:: EXERCISE AIM ::
Report each line from the entries in which "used" can be found.

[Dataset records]

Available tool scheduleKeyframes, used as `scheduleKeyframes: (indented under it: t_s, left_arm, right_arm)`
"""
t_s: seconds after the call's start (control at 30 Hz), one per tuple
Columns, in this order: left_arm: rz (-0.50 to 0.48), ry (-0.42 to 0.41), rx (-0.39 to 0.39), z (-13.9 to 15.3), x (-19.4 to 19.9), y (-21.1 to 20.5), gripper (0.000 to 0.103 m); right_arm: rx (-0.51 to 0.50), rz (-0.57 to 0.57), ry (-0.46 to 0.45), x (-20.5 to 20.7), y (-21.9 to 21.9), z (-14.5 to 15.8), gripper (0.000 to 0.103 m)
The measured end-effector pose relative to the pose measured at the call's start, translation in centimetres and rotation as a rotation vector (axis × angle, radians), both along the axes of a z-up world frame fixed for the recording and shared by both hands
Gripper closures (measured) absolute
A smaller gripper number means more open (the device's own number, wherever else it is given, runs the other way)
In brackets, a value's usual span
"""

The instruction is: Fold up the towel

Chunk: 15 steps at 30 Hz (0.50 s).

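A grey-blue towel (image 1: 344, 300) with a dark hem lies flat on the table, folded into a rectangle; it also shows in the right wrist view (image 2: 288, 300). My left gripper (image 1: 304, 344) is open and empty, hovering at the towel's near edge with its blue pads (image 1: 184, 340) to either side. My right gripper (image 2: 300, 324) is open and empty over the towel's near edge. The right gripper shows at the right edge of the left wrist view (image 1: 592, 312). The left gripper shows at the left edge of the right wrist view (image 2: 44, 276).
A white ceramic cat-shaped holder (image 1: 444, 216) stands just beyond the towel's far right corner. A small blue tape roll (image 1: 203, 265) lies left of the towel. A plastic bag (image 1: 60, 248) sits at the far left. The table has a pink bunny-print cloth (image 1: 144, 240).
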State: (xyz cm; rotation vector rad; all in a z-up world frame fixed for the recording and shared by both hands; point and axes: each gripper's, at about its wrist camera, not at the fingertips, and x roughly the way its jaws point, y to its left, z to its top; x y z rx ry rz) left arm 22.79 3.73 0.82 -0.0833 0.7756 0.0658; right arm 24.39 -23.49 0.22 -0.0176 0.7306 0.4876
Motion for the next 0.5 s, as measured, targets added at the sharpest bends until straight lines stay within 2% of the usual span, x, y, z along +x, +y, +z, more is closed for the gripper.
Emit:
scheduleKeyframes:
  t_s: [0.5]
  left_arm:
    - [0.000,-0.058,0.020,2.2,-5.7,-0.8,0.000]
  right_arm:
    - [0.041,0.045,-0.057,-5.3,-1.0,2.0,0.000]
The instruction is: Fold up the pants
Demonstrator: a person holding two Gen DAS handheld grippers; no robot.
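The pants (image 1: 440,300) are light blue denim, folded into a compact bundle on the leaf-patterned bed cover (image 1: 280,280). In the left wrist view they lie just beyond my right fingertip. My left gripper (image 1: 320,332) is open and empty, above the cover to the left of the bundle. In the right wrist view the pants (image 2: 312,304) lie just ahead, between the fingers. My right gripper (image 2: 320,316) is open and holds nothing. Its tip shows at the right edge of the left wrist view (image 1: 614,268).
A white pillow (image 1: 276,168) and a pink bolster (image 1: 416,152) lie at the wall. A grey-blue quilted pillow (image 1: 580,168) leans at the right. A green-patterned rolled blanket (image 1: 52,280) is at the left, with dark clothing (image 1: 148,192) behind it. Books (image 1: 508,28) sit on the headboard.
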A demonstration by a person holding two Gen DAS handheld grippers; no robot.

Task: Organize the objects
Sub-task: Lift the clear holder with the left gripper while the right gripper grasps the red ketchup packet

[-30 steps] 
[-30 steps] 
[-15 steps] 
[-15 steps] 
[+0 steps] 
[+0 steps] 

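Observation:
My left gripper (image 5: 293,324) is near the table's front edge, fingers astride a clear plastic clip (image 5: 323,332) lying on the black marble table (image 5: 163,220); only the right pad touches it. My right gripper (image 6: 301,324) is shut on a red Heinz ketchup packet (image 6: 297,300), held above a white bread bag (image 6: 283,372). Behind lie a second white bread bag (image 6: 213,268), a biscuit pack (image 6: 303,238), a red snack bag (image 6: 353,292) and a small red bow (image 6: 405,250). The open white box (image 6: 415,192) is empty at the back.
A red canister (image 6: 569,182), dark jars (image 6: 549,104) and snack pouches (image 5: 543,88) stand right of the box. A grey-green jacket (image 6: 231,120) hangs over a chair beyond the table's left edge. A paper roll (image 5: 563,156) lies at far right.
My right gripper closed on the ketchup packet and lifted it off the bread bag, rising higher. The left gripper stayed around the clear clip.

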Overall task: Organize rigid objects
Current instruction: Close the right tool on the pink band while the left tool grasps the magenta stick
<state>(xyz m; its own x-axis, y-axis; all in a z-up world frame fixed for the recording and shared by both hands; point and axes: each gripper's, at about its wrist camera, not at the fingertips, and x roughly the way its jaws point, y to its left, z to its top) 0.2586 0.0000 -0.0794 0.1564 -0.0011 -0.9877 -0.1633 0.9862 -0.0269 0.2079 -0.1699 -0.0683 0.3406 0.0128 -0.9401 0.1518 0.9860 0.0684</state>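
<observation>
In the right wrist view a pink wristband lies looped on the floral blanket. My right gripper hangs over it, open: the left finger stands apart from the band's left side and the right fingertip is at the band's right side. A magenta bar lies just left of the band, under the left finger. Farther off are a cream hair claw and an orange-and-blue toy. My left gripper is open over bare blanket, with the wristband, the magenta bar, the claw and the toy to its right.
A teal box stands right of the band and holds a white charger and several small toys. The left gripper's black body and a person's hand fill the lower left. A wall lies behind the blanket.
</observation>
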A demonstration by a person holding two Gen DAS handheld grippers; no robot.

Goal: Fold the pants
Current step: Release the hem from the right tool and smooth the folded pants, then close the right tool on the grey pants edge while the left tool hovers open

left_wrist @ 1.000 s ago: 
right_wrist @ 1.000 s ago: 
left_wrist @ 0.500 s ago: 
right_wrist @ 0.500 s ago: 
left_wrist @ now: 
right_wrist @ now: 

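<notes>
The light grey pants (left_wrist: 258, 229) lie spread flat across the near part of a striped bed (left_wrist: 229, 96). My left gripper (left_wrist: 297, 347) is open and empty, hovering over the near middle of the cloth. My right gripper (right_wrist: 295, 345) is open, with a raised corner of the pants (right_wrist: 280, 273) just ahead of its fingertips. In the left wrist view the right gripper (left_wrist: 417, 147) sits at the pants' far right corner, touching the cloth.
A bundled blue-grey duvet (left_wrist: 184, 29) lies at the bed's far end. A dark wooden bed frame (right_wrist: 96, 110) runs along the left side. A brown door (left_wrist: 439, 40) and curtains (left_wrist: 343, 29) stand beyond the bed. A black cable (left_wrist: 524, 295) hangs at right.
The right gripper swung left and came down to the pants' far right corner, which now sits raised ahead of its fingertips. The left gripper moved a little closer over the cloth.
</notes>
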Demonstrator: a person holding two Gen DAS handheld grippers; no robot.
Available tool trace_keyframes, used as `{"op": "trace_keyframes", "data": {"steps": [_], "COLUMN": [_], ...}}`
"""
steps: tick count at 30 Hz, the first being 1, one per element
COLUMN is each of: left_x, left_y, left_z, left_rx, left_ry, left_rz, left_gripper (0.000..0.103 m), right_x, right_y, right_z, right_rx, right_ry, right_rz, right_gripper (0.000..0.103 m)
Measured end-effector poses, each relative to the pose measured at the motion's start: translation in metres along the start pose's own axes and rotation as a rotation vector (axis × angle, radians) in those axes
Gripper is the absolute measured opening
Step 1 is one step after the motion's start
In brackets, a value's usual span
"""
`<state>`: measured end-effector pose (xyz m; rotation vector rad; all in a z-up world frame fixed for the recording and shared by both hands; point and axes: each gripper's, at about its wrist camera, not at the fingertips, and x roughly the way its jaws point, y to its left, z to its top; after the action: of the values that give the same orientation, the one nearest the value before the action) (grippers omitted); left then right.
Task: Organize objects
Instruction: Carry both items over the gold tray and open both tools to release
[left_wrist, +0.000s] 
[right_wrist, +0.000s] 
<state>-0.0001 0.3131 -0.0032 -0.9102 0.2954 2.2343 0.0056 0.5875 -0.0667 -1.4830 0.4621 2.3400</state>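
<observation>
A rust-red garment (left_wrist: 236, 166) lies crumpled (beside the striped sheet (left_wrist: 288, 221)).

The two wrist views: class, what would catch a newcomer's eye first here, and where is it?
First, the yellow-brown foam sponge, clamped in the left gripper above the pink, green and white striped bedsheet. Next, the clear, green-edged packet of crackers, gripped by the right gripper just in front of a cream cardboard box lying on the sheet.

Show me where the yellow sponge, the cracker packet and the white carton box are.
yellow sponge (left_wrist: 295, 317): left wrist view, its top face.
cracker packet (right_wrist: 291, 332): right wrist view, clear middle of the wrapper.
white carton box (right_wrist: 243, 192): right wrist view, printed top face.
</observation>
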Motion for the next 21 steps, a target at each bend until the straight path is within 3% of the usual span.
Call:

:: ANSWER TO THE PROBLEM ::
Available tool scheduleKeyframes, used as `scheduleKeyframes: (indented under it: t_s, left_arm, right_arm)`
Available tool trace_keyframes, used as `{"op": "trace_keyframes", "data": {"steps": [_], "COLUMN": [_], ...}}`

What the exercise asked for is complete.